─── DATASET EXCERPT

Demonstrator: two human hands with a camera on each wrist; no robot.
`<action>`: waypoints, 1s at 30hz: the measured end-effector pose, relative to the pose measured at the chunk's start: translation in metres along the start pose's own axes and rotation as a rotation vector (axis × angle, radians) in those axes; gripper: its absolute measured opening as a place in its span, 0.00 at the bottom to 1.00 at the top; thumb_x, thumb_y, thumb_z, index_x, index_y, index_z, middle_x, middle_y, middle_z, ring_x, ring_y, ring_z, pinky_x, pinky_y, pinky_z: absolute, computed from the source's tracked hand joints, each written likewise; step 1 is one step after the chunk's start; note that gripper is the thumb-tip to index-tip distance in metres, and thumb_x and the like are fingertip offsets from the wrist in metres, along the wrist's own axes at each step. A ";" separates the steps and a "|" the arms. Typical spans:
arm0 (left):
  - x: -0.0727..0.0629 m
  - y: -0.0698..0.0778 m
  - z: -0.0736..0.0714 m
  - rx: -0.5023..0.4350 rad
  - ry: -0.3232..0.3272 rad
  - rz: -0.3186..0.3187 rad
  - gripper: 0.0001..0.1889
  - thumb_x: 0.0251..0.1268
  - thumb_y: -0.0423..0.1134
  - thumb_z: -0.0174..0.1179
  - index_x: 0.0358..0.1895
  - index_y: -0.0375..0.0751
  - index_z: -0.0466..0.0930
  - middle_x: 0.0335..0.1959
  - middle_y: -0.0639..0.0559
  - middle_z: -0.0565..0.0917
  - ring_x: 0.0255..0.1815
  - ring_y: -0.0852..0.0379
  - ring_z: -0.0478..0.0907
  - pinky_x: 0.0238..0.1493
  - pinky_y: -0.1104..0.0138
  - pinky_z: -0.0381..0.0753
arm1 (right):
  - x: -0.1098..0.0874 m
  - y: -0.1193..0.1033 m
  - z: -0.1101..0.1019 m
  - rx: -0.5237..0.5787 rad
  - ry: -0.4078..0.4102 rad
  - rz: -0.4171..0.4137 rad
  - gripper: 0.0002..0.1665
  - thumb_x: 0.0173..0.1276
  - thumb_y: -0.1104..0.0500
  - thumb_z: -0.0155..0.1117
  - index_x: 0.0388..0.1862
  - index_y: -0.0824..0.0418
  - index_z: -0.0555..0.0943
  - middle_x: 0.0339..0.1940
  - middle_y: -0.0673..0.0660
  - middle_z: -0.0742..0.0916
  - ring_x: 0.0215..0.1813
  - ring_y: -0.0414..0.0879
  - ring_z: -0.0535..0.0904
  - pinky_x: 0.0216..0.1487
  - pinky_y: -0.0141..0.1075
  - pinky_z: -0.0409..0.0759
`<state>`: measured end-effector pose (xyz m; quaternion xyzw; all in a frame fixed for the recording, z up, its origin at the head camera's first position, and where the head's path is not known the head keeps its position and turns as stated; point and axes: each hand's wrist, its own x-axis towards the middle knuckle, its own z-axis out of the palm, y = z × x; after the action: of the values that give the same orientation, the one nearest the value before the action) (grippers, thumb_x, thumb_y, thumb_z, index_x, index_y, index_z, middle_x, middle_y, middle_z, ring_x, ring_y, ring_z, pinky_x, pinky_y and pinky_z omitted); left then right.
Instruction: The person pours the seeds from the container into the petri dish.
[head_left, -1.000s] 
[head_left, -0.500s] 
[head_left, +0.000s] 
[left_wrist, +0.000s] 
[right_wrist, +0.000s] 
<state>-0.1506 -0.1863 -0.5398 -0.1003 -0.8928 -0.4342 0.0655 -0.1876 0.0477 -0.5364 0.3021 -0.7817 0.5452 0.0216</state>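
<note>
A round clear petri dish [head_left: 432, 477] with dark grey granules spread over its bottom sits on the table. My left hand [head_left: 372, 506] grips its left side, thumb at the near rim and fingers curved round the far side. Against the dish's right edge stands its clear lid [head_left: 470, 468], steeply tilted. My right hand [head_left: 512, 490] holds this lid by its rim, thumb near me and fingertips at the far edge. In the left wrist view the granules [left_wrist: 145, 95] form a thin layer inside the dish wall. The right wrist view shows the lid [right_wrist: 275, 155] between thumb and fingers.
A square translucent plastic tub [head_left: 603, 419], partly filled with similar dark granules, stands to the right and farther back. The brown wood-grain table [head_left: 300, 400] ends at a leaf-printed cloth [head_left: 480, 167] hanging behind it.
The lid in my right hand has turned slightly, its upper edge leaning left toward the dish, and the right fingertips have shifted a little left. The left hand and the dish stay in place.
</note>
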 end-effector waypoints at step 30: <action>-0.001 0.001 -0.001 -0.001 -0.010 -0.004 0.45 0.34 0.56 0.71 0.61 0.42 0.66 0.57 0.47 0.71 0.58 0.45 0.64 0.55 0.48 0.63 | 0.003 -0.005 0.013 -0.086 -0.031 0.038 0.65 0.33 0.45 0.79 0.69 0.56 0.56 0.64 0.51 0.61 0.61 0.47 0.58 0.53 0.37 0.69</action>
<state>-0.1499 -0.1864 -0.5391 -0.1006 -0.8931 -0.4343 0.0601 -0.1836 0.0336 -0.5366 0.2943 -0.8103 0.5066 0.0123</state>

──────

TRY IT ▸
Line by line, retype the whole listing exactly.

SOLUTION FOR THIS PROBLEM ▸
Demonstrator: two human hands with a camera on each wrist; no robot.
`<action>`: waypoints, 1s at 30hz: the measured end-effector pose, relative to the pose measured at the chunk's start: translation in metres along the start pose's own axes and rotation as a rotation vector (axis × angle, radians) in those axes; gripper: its absolute measured opening as a place in its span, 0.00 at the bottom to 1.00 at the top; thumb_x, thumb_y, thumb_z, index_x, index_y, index_z, middle_x, middle_y, middle_z, ring_x, ring_y, ring_z, pinky_x, pinky_y, pinky_z: absolute, computed from the source's tracked hand joints, each written likewise; step 1 is one step after the chunk's start; note that gripper is the thumb-tip to index-tip distance in metres, and thumb_x and the like are fingertip offsets from the wrist in metres, along the wrist's own axes at each step. A ";" separates the steps and a "|" the arms. Typical spans:
arm0 (left):
  - x: -0.0727..0.0629 m
  - y: -0.0698..0.0778 m
  - z: -0.0736..0.0714 m
  - rx: -0.5023..0.4350 rad
  - ry: -0.3232..0.3272 rad
  - rz: -0.3186..0.3187 rad
  - gripper: 0.0001..0.1889
  - thumb_x: 0.0251..0.1268
  - thumb_y: -0.0423..0.1134
  - thumb_z: -0.0174..0.1179
  - index_x: 0.0358..0.1895
  - index_y: -0.0375..0.0751
  - index_z: -0.0466..0.0930
  - middle_x: 0.0335..0.1959
  - middle_y: -0.0639..0.0559
  - middle_z: -0.0565..0.0917
  - ring_x: 0.0255..0.1815
  - ring_y: -0.0852..0.0379
  - ring_z: -0.0478..0.0907
  - pinky_x: 0.0238..0.1493
  - pinky_y: -0.1104..0.0138
  - pinky_z: -0.0381..0.0753
arm1 (right):
  - x: -0.1098..0.0874 m
  - y: -0.1193..0.1033 m
  - z: -0.1101..0.1019 m
  - rx: -0.5237..0.5787 rad
  - ry: -0.4078..0.4102 rad
  - rz: -0.4171..0.4137 rad
  - gripper: 0.0002..0.1665
  - thumb_x: 0.0173..0.1276
  - thumb_y: -0.1104..0.0500
  - thumb_z: -0.0155..0.1117
  - index_x: 0.0388..0.1862
  - index_y: -0.0824..0.0418
  - index_z: -0.0555..0.0943
  - middle_x: 0.0339..0.1940
  - middle_y: -0.0673..0.0660
  - middle_z: -0.0742..0.0916
  - ring_x: 0.0215..0.1813
  - ring_y: -0.0414..0.0879
  - ring_z: -0.0535..0.0904
  - pinky_x: 0.0216..0.1487
  - pinky_y: -0.0141..0.1075
  - pinky_z: -0.0409..0.0759
`<state>`: measured end-effector pose (xyz m; quaternion xyzw; all in a frame fixed for the recording, z up, its origin at the head camera's first position, and where the head's path is not known the head keeps its position and turns as stated; point and axes: each hand's wrist, its own x-axis towards the middle knuckle, its own z-axis out of the palm, y = z × x; after the action: of the values that give the same orientation, the one nearest the value before the action) (grippers, thumb_x, thumb_y, thumb_z, index_x, index_y, index_z, middle_x, middle_y, middle_z, ring_x, ring_y, ring_z, pinky_x, pinky_y and pinky_z omitted); left then right.
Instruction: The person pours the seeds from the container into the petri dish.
[head_left, -1.000s] 
[head_left, -0.500s] 
[head_left, +0.000s] 
[left_wrist, +0.000s] 
[right_wrist, +0.000s] 
<state>-0.1506 -0.1863 -0.5398 -0.1003 -0.8928 -0.4342 0.0655 -0.1876 0.0477 -0.5364 0.3021 -0.7817 0.5452 0.0216</state>
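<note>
A round clear petri dish [head_left: 432, 477] with dark grey granules spread over its bottom sits on the table. My left hand [head_left: 372, 506] grips its left side, thumb at the near rim and fingers curved round the far side. Against the dish's right edge stands its clear lid [head_left: 470, 468], steeply tilted. My right hand [head_left: 512, 490] holds this lid by its rim, thumb near me and fingertips at the far edge. In the left wrist view the granules [left_wrist: 145, 95] form a thin layer inside the dish wall. The right wrist view shows the lid [right_wrist: 275, 155] between thumb and fingers.
A square translucent plastic tub [head_left: 603, 419], partly filled with similar dark granules, stands to the right and farther back. The brown wood-grain table [head_left: 300, 400] ends at a leaf-printed cloth [head_left: 480, 167] hanging behind it.
The lid in my right hand has turned slightly, its upper edge leaning left toward the dish, and the right fingertips have shifted a little left. The left hand and the dish stay in place.
</note>
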 end-effector waypoints at step 30: <action>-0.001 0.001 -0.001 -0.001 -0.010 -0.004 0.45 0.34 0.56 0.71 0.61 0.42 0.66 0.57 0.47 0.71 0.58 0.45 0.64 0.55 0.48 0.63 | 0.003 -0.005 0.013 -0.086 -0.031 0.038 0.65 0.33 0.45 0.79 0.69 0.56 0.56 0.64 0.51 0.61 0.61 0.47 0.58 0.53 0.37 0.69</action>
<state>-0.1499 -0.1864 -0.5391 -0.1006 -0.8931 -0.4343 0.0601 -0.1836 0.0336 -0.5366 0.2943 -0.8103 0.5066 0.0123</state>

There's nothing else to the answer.